*Your instructions:* Lines to restate from the data below: from the one containing "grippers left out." to the one containing "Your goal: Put", both included. Give them again exactly, and only them.

*Data under study:*
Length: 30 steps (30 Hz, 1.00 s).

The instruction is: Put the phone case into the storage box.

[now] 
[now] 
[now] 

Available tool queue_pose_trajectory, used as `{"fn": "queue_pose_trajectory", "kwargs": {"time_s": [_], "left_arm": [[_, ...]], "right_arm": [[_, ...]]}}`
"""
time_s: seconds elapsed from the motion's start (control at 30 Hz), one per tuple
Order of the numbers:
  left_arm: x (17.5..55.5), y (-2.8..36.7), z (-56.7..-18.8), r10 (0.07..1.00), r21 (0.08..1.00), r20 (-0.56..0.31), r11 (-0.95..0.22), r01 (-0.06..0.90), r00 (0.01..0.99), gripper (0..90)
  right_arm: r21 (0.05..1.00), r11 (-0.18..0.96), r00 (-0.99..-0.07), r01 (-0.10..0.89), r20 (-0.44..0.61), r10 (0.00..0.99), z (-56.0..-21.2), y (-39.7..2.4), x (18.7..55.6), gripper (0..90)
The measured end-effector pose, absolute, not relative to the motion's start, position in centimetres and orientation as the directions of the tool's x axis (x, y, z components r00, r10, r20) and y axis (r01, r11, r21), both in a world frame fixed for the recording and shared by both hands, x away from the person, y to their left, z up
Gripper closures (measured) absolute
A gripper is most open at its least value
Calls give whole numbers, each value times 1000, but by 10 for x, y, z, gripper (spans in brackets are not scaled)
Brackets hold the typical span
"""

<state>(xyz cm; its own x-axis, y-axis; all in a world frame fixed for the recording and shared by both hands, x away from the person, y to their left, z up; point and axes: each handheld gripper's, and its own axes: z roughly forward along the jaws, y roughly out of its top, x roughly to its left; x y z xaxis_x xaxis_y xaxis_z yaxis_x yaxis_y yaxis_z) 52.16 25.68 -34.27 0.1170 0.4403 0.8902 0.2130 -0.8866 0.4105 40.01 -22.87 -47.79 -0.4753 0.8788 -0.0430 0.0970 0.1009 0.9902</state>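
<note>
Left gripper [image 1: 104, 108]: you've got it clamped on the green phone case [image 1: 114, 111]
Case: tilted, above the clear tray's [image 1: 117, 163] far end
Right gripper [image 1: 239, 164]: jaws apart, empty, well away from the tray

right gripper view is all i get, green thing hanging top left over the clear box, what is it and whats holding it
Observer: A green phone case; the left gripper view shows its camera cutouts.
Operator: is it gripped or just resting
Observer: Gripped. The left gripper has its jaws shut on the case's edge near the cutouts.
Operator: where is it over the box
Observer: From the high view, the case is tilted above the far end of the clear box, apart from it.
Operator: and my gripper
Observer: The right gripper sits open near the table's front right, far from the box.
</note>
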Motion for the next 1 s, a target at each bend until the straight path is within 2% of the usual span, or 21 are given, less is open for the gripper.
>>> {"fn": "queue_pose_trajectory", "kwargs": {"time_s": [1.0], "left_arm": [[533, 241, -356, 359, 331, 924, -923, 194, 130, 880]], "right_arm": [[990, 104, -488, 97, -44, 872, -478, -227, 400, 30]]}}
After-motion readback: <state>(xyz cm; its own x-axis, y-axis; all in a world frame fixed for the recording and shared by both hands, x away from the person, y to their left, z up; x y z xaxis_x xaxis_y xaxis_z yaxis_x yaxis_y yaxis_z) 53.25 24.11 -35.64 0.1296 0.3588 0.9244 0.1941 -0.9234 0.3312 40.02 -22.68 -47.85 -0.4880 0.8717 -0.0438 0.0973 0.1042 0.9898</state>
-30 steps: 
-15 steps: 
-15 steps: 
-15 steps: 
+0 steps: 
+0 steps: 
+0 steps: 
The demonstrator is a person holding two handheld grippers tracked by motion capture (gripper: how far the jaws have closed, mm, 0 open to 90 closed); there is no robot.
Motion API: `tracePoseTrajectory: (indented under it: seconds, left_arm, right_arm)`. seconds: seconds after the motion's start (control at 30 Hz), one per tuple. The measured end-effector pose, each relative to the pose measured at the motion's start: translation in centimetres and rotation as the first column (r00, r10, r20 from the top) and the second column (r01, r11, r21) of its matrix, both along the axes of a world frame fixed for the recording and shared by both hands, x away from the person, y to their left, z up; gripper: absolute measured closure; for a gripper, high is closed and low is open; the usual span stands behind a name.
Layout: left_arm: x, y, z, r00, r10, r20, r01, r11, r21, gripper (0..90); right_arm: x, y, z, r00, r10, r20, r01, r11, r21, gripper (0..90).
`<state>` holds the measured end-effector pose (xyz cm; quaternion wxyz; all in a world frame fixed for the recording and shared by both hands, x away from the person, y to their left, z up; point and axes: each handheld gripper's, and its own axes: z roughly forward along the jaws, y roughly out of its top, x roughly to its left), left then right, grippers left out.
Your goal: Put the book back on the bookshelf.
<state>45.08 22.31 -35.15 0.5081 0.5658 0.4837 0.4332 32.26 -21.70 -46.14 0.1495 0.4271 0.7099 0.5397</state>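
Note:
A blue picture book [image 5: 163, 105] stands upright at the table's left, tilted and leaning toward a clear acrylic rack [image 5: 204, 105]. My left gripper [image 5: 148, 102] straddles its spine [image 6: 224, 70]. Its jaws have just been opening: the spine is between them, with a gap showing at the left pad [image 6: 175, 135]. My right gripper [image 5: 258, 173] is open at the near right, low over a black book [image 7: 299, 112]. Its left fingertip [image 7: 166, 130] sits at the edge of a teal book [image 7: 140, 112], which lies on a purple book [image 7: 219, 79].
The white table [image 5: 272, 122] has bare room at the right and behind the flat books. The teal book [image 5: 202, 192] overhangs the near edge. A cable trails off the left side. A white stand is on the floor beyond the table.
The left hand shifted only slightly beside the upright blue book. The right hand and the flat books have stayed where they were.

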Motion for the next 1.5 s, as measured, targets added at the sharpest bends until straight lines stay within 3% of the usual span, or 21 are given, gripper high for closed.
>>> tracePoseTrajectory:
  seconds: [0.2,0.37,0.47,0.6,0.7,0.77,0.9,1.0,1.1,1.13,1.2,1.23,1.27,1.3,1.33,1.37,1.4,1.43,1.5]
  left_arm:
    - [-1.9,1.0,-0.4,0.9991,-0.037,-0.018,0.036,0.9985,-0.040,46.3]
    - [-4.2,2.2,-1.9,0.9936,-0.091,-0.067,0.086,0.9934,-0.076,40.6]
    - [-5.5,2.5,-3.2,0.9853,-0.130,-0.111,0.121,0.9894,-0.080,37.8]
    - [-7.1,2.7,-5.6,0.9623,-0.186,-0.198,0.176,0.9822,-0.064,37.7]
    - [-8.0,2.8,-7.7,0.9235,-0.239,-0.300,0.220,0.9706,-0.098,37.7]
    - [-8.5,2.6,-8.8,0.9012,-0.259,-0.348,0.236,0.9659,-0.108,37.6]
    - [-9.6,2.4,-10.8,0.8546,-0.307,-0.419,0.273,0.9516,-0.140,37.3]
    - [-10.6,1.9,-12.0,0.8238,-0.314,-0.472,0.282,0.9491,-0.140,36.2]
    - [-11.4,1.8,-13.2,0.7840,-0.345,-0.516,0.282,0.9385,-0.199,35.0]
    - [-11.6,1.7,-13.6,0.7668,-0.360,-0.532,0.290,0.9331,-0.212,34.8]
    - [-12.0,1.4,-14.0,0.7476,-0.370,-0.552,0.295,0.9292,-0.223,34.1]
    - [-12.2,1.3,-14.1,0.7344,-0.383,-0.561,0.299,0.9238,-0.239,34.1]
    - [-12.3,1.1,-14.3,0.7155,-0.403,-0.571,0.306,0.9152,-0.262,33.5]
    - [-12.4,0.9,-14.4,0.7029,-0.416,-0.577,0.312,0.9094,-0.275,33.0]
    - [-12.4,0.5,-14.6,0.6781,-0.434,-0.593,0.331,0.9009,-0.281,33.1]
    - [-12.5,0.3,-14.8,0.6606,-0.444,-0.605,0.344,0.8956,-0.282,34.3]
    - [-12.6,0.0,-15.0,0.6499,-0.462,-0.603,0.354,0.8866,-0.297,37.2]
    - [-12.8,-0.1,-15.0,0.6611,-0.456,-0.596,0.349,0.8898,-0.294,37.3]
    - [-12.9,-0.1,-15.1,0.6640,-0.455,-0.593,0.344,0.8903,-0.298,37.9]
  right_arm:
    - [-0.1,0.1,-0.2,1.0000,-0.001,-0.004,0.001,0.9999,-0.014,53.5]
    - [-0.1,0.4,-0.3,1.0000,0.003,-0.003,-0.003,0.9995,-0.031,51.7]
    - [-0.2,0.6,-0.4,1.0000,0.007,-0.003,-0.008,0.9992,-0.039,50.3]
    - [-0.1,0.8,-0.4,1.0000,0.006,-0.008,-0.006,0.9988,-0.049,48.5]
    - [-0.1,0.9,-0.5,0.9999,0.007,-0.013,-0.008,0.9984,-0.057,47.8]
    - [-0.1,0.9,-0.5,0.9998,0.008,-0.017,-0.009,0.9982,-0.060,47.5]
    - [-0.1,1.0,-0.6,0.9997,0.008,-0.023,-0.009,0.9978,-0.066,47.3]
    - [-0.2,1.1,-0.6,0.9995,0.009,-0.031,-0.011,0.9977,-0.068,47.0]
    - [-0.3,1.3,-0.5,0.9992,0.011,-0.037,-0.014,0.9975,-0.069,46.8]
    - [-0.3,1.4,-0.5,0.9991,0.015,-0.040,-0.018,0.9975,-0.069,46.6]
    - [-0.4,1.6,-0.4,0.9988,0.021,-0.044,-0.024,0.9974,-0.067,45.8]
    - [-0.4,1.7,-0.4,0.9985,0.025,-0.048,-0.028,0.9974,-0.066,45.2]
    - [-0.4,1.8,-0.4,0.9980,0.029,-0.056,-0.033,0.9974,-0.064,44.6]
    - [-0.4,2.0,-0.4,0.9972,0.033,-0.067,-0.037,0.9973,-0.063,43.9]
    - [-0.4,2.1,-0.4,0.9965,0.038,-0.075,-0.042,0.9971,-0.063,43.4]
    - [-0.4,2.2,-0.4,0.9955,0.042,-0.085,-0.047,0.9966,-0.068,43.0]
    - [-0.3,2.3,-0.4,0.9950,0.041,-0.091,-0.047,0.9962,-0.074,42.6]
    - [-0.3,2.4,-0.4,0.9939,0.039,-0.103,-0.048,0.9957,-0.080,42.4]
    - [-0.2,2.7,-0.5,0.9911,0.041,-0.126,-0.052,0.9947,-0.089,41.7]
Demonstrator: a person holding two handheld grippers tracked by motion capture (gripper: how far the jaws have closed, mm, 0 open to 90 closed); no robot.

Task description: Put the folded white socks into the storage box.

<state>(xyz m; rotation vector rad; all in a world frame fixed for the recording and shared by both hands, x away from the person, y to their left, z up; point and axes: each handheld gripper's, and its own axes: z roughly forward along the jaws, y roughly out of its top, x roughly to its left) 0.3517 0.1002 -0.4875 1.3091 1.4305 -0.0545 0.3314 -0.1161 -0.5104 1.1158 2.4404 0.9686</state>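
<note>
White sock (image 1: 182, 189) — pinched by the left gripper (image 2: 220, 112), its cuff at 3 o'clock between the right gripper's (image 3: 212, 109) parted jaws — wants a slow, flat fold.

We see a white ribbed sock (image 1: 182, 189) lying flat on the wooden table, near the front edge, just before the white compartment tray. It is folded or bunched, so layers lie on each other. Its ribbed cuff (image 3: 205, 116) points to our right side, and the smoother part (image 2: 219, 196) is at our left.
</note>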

*Problem solution:*
`<state>` holds the measured end-effector pose (xyz cm; quaternion wxyz; all in a world frame fixed for the recording and shared by both hands, x away from the person, y to their left, z up; point and axes: each handheld gripper's, and its own axes: z roughly forward along the jaws, y roughly out of its top, x roughly to its left), left then right, grippers left out.
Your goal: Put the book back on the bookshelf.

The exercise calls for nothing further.